Antenatal corticosteroids (ACS) help to mature babies’ lungs and may reduce breathing difficulties and the need for high levels of respiratory (breathing) support. They are routinely used in single pregnancies that deliver early, but the use of ACS in twin births has not been studied in detail and so it is not clear if they will work in twin pregnancies. Because of the lack of evidence, there is currently no guidance on giving ACS in twin pregnancies, so whether or not women pregnant with twins receive steroids as part of routine care varies depending on their hospital. ACS may also have some unwanted side effects such as lowering babies’ blood sugar and affecting their growth. We need to be certain about the benefits and risks of giving ACS before all women with twin pregnancy in the UK are offered a course of ACS prior to a planned birth.

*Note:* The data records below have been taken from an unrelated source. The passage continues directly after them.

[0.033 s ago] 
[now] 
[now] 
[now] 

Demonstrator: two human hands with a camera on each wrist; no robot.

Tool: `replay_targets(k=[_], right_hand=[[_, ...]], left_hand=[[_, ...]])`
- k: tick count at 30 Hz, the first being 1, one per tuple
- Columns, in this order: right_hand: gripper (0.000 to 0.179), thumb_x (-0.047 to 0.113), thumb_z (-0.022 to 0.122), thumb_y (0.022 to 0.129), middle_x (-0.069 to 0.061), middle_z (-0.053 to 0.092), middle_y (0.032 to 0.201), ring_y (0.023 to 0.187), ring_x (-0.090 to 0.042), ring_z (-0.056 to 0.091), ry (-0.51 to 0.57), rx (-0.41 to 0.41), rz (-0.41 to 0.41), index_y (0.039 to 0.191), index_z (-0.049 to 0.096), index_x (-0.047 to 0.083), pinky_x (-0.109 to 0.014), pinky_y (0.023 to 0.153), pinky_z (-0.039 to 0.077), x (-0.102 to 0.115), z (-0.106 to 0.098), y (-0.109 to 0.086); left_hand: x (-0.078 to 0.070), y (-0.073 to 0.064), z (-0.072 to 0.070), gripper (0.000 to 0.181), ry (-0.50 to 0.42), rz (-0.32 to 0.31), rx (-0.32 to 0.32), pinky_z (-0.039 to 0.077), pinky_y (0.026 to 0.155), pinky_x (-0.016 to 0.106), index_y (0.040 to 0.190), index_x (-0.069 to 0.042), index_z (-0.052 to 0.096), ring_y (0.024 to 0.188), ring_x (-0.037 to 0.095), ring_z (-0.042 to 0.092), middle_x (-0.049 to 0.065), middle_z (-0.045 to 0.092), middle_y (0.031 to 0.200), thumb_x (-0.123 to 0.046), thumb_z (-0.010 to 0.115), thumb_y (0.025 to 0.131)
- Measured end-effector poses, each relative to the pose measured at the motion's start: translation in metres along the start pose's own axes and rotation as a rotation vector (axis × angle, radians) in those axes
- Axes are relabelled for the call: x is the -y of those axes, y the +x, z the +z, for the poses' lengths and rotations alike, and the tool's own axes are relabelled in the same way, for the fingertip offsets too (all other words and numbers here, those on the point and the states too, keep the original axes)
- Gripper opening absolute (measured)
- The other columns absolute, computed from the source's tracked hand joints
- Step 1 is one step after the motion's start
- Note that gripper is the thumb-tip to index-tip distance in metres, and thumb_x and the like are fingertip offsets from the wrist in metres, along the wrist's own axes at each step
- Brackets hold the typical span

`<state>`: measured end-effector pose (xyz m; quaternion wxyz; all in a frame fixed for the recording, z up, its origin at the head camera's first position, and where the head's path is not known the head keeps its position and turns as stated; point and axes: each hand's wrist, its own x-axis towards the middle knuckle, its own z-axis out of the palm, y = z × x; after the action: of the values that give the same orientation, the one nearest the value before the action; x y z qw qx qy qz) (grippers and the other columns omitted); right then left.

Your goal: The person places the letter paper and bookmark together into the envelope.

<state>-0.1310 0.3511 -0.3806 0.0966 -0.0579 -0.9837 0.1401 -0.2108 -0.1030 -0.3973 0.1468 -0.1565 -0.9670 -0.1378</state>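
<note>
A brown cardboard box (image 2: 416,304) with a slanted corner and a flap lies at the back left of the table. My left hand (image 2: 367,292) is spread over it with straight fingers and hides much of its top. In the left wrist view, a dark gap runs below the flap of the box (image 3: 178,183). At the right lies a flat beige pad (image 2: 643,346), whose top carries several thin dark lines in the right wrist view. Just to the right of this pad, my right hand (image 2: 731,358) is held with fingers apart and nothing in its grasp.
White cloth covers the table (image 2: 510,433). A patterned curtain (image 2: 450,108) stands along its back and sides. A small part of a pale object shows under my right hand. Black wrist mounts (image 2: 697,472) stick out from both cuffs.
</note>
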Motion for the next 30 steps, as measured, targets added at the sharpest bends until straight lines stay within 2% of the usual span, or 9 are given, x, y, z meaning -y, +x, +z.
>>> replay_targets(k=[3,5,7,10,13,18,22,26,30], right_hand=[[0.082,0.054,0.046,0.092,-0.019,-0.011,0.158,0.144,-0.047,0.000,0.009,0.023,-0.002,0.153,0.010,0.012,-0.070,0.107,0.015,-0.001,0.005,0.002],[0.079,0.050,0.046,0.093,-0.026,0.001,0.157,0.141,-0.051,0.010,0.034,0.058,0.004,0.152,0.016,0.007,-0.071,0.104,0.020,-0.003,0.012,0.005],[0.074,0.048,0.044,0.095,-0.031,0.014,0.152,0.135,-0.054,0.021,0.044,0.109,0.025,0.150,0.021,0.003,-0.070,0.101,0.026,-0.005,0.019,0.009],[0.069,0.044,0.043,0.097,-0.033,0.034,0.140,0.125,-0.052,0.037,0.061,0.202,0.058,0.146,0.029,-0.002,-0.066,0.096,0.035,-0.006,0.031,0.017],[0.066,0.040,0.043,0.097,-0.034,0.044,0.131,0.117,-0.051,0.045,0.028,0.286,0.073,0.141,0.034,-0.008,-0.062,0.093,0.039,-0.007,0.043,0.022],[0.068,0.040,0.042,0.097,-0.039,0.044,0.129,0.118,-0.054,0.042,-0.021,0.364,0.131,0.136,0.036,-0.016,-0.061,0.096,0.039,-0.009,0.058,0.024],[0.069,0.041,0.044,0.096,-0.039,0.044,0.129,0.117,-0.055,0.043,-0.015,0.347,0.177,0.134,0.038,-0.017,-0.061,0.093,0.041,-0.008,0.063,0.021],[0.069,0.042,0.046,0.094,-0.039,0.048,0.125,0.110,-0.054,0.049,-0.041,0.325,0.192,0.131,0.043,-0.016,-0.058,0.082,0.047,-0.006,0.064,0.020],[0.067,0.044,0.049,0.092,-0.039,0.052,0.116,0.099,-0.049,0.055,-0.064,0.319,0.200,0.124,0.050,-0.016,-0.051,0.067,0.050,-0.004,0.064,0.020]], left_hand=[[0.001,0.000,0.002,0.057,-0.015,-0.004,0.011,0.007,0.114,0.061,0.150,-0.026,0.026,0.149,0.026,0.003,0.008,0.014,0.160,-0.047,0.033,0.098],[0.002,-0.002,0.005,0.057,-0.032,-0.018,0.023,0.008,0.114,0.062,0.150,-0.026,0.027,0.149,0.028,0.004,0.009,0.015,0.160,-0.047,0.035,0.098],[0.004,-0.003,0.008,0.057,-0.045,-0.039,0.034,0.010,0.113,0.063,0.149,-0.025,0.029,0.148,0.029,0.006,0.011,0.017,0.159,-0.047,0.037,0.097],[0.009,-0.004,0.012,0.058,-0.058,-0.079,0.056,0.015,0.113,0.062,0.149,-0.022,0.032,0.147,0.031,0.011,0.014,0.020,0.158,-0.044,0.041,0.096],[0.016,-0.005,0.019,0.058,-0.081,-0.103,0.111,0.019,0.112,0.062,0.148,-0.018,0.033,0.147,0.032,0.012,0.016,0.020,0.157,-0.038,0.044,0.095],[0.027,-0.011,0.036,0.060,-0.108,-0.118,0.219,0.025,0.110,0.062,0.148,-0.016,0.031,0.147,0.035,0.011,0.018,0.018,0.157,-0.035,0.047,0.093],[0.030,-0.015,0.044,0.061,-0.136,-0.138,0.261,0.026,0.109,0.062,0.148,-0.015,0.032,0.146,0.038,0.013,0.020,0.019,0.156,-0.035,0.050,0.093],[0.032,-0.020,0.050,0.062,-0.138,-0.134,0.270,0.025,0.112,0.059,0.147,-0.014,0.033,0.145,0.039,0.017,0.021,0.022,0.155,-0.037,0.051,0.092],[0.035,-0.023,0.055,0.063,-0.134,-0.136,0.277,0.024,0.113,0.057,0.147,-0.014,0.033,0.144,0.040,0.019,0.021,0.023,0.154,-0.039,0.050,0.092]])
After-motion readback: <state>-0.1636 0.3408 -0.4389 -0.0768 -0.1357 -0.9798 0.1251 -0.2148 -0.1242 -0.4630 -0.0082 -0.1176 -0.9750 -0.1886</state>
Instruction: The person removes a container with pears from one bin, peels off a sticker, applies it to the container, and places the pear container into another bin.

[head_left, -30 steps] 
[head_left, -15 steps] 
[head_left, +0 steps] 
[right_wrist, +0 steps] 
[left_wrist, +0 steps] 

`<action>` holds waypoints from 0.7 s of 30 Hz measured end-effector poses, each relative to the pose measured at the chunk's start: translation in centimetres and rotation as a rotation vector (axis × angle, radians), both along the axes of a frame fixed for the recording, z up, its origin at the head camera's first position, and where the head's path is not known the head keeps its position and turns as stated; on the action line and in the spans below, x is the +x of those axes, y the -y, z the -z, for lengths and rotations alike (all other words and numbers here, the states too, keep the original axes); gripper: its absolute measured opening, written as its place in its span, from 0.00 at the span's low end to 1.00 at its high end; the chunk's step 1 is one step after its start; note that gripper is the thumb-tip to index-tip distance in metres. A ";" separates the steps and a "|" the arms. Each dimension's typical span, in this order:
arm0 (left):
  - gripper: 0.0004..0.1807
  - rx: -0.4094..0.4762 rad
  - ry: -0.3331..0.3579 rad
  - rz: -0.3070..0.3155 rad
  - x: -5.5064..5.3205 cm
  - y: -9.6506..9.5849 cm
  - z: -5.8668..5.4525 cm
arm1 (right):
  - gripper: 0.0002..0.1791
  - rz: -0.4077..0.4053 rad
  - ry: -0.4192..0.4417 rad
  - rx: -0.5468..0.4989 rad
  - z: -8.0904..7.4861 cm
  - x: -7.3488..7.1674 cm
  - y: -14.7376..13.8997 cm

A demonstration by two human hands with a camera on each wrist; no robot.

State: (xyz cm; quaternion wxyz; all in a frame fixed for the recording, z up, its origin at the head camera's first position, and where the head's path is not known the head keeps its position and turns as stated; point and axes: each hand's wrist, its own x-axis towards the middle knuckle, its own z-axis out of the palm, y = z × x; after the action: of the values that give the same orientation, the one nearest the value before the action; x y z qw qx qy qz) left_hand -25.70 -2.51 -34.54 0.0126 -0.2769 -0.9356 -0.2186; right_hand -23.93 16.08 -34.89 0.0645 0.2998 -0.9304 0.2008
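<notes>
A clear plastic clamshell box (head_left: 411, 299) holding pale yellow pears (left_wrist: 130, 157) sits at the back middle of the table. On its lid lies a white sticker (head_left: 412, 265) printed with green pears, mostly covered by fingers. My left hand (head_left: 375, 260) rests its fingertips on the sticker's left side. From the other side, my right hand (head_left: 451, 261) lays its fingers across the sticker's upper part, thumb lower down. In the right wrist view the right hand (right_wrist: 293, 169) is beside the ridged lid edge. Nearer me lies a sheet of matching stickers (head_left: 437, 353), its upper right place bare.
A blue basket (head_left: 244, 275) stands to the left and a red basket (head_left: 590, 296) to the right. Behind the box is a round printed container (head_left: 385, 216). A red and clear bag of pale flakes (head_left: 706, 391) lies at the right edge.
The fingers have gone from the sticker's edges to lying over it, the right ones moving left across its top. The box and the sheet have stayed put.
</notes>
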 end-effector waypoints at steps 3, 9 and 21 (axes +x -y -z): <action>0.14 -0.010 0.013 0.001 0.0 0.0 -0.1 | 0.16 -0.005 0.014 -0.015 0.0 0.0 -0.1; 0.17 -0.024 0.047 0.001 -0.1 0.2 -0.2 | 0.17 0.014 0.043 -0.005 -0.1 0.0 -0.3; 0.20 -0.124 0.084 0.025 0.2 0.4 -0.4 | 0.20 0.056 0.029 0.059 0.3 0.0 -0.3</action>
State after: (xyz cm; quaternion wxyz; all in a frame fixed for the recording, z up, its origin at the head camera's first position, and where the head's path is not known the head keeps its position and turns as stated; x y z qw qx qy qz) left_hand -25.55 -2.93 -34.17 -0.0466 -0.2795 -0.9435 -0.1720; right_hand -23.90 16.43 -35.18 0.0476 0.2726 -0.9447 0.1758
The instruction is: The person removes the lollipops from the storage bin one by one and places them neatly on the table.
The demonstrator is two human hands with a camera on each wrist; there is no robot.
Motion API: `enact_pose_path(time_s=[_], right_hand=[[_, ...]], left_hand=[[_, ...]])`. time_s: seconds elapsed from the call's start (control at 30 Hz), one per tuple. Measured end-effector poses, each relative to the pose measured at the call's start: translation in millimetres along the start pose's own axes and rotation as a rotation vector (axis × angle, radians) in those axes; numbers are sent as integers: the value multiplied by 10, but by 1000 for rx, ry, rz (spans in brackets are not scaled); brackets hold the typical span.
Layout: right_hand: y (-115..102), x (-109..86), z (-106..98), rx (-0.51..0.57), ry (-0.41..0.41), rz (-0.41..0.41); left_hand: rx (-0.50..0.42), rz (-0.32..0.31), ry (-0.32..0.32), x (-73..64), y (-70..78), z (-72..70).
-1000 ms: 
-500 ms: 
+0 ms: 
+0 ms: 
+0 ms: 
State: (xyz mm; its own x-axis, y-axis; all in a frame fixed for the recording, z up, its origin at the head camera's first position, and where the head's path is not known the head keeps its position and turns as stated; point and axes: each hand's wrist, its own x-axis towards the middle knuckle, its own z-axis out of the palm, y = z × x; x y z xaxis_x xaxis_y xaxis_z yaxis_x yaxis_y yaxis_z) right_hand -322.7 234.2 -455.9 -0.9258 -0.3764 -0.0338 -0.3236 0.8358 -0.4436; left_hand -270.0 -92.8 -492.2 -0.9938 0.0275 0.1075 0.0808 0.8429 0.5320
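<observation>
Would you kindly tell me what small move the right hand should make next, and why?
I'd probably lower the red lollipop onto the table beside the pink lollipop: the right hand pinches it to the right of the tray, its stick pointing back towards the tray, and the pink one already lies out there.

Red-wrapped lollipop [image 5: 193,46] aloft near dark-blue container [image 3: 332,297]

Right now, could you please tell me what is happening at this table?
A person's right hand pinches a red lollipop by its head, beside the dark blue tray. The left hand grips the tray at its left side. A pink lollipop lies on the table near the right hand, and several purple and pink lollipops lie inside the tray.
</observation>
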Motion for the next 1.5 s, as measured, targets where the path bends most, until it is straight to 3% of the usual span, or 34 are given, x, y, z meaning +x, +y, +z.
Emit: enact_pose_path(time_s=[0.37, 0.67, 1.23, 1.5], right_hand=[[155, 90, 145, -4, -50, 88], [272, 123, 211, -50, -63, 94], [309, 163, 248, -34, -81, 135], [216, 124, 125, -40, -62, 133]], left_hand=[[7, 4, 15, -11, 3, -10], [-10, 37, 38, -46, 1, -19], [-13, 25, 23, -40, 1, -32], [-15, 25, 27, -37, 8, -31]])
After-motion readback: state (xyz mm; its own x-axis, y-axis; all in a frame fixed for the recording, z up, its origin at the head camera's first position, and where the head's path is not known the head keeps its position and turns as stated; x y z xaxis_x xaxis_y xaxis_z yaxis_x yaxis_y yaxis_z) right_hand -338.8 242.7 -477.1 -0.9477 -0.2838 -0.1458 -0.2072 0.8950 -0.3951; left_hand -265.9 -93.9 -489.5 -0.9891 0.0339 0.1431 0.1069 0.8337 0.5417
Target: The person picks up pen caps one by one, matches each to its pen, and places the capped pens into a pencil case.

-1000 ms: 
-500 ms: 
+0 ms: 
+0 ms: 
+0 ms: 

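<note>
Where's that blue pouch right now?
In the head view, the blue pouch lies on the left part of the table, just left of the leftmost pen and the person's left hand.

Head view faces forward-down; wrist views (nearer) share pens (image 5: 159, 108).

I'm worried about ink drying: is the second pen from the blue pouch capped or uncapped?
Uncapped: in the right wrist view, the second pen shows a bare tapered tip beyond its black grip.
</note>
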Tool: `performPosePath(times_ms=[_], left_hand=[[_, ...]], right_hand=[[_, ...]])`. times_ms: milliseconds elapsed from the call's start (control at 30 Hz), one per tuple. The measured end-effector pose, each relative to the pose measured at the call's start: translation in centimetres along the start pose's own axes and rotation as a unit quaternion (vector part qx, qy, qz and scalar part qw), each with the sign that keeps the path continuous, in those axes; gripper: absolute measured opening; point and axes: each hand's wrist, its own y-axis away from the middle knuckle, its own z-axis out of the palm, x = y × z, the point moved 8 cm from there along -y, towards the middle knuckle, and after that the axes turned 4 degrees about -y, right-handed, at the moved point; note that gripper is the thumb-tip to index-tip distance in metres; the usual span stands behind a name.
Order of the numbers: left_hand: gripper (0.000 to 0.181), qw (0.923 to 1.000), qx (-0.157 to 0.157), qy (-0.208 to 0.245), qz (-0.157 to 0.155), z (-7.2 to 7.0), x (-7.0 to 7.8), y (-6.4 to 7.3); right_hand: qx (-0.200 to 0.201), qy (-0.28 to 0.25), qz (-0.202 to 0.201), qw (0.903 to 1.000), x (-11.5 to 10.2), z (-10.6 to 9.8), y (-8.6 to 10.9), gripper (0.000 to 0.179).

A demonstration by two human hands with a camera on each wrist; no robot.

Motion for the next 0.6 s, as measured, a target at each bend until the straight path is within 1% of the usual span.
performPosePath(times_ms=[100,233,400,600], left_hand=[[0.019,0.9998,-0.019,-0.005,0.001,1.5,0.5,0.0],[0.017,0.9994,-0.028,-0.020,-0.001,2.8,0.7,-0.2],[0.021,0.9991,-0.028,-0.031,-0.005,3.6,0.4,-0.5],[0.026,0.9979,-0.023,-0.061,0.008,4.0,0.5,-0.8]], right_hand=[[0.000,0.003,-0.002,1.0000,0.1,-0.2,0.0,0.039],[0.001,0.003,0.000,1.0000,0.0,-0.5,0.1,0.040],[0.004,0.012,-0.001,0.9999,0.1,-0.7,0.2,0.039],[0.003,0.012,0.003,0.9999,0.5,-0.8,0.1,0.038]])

Twin pregnancies are monitored more closely as they have a higher risk of complications than a single pregnancy, and there is a greater chance of the babies being born before 37 weeks of pregnancy. Twin births account for about 3% of live births but around 15-20% of admissions to the neonatal unit.
Current guidance recommends that twins who share a placenta (monochorionic twins) should be born from 36 weeks of pregnancy if there are no medical problems requiring earlier birth, whilst twins with a placenta each (dichorionic twins) should be born from 37 weeks of pregnancy, as evidence shows this is safer than delivering later on in the pregnancy. Being born slightly early means that twins are at higher risk of admission to neonatal units for support with their breathing, which separates mothers and babies at a crucial time.
Category
Maternity
Official Title
The Giant PANDA study: which blood pressure medication is best for pregnant women with high blood pressure?
Brief Title
Giant PANDA
Trust Start Date
Aug 31, 2022
Summary
Around 10% of women in the UK have high blood pressure in pregnancy, which without treatment can cause serious complications for the woman and baby. We want to find out which of the two most commonly used medicines to treat high blood pressure in pregnancy (labetalol and nifedipine) in the NHS is best at treating high blood pressure without having troublesome side-effects for the woman or baby. Both medications have been widely used in the UK for many years and are considered safe in pregnancy.
The study aims to find out which blood pressure medication is best at treating high blood pressure in pregnancy.
Study results will help to understand which medication best treats high blood pressure in pregnancy and is safe for the baby, helping doctors and women with high blood pressure decide which medication is best for each woman and their baby.